Andrew Marchant, who farms with his wife Aileen at Clonhie, Nithsdale’s Monitor farm, has already taken big strides in his grazing management in the first three years of the Monitor farm programme, but is keen to continue improving the utilisation of their grass.
The couple run 900 breeding ewes and a small herd of 20 Luing cattle all of which are outwintered, as well as 100 deer hinds on their 300-hectare upland farm.
He said: “We started to monitor and measure grass growth which has helped us really understand its value and we now use rotational and paddock grazing. Deferred grazing has also made a big difference; we shut off an area in early September which we can then graze in January and February, a time when we would previously have had little grass left.”
“We really need to make some decisions now to set us up for the next twelve months. At the meeting later this week, we will look at last year’s grass to grass reseed and discuss whether to spray the weeds, at the expense of the clover and then overseed, or to just spray the whole sward off and start again.”
The Marchants are also very keen to grow another forage crop at Clonhie this year. They grew kale and swedes in their first year as a monitor farm to feed their flock over the winter and to set up the field for a new reseed and are looking at doing this again this year.

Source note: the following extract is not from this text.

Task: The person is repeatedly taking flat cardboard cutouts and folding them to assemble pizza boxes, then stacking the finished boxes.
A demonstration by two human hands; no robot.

The farm has decided to refine their grass and feed budgeting by using “FARMAX” – a farm planning software system - to manage the supply of grass and demand from the livestock based on their own grass curve data. At the meeting on 16 May, Emily Grant from Forrit consultancy will highlight the benefits of the programme and how it can be used to improve performance and profitability of grass-based systems.

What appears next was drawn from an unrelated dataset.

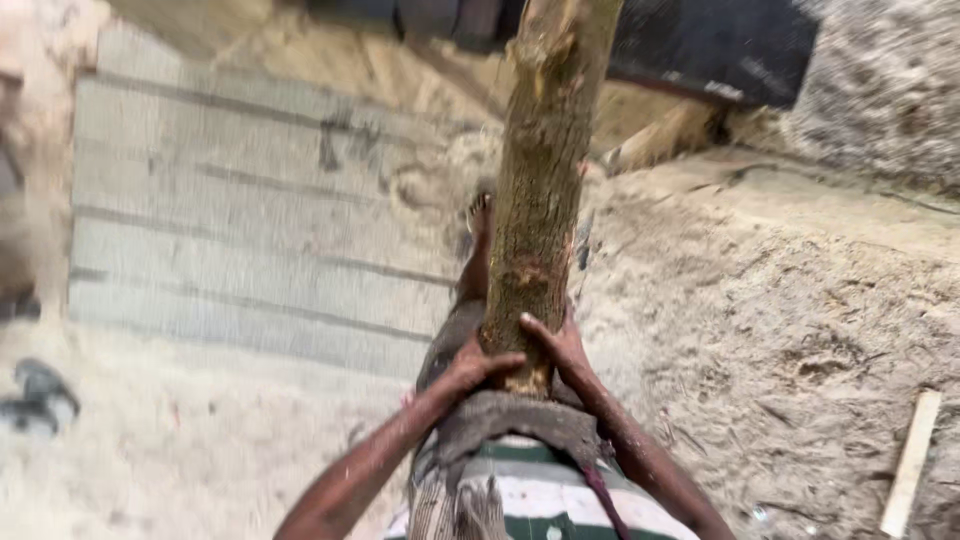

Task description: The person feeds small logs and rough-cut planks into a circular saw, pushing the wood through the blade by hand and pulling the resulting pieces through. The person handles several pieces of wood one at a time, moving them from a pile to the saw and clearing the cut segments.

Mr Marchant said: “We have already started to input Clonhie data into FARMAX and plan to monitor grass growth and livestock performance through the season. I am really looking forward to seeing how the system can be used as a tool to investigate different scenarios and aid decision making in the future.”
The Nithsdale monitor farm is one of nine monitor farms that have been established around Scotland in a joint initiative by Quality Meat Scotland (QMS) and AHDB Cereals & Oilseeds. The aim of the programme, which is funded by Scottish Government, is to help improve the productivity, profitability and sustainability of Scottish farm businesses.
The meeting on Thursday 16 May will begin at Clonhie farm at 11am, end at 3.30pm and will include lunch.